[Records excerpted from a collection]

=======

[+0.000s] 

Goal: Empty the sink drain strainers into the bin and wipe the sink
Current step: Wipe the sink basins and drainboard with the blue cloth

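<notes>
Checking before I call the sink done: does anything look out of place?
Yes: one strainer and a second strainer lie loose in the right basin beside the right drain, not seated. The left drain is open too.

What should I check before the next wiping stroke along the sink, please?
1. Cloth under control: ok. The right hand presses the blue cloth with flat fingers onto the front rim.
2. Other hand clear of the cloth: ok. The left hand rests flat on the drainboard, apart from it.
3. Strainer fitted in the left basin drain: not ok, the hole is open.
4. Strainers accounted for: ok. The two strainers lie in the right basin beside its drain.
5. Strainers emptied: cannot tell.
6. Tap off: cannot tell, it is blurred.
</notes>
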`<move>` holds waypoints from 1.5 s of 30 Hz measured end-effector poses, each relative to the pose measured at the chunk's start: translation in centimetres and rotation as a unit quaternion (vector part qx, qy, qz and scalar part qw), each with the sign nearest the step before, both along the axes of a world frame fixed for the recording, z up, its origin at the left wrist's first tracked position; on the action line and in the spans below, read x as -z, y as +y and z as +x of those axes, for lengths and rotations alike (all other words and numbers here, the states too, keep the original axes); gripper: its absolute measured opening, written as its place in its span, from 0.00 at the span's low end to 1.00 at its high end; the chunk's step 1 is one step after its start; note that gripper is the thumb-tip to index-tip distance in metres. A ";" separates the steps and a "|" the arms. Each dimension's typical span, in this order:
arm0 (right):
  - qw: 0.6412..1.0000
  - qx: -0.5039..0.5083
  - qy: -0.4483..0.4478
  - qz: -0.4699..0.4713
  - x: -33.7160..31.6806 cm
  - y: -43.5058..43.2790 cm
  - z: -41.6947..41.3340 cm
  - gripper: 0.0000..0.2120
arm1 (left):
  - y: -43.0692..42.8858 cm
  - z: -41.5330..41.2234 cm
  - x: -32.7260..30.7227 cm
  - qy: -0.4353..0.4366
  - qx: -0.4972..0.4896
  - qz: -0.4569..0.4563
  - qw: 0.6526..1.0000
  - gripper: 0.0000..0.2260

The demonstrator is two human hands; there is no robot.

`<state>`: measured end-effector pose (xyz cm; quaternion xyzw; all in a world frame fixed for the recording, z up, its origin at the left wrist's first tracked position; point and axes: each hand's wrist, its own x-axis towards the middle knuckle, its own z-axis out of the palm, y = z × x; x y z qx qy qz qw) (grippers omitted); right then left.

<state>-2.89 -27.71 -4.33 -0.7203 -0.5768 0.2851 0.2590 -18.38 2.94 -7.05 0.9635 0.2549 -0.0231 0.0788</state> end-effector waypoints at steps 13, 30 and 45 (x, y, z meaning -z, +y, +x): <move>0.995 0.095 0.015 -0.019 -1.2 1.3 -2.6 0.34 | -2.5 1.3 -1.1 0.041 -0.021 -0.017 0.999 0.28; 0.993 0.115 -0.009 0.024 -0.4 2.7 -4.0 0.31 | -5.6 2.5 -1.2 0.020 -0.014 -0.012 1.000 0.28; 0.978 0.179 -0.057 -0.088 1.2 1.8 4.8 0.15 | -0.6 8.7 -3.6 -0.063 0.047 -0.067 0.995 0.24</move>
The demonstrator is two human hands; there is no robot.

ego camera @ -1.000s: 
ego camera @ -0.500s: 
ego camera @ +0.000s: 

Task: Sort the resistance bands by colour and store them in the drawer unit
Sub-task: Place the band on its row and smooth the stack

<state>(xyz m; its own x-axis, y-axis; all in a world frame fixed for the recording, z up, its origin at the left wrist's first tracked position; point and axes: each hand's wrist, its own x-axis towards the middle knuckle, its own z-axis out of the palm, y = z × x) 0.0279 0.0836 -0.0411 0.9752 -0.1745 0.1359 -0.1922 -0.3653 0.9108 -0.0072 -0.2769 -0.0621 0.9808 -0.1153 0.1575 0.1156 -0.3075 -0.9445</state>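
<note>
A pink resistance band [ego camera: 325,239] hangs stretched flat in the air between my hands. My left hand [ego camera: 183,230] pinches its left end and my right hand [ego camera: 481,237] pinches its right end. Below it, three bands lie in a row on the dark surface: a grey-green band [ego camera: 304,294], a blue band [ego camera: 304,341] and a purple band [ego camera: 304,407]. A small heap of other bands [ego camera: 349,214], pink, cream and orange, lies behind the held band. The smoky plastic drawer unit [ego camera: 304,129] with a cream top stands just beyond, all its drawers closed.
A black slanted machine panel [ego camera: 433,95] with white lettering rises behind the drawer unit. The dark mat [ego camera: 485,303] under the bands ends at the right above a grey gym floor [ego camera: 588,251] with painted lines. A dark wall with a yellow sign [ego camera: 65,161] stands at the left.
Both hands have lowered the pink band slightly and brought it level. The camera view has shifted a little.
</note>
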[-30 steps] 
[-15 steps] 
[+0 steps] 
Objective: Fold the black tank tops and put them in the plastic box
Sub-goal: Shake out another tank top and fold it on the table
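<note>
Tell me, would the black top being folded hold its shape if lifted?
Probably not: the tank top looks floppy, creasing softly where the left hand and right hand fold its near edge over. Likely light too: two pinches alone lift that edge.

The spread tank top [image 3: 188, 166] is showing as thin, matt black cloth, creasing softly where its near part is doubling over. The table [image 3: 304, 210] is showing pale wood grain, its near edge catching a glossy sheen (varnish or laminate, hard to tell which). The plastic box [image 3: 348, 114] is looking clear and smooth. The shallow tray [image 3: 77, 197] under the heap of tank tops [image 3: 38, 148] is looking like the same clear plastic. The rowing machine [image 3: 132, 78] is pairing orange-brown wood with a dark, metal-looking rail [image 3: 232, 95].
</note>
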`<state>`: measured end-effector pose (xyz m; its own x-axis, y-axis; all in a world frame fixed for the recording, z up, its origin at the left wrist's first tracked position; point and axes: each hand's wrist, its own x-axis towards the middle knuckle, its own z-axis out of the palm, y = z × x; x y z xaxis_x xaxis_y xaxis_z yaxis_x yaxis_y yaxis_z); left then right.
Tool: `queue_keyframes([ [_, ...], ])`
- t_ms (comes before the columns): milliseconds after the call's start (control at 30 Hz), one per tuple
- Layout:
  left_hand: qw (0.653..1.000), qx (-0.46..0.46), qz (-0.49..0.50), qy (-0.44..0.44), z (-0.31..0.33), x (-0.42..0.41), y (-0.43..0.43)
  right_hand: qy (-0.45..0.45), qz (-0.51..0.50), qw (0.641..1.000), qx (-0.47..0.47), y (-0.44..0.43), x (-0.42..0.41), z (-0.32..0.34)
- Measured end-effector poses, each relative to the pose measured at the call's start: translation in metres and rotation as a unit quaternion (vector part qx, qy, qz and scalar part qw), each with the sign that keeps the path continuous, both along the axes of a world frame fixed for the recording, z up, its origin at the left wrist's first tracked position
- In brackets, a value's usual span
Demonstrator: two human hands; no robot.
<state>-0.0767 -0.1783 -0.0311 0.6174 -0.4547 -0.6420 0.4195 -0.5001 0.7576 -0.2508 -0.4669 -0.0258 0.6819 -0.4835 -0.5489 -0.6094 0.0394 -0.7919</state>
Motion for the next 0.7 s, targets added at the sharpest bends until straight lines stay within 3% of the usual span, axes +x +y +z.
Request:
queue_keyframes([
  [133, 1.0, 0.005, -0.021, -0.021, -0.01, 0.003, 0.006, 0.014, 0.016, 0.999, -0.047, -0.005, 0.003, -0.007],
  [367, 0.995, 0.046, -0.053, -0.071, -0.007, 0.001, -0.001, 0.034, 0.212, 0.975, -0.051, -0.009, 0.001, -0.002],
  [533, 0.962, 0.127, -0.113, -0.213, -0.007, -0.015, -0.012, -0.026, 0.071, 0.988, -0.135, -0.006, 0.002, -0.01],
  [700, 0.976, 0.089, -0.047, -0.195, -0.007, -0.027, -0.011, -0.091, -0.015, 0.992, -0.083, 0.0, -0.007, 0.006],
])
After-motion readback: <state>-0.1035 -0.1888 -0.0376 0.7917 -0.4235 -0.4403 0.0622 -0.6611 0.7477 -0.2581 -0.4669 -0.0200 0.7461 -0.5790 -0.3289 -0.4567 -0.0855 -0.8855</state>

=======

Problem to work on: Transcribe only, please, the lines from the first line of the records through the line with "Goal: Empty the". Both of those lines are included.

The completed task:
[+0.000s] 

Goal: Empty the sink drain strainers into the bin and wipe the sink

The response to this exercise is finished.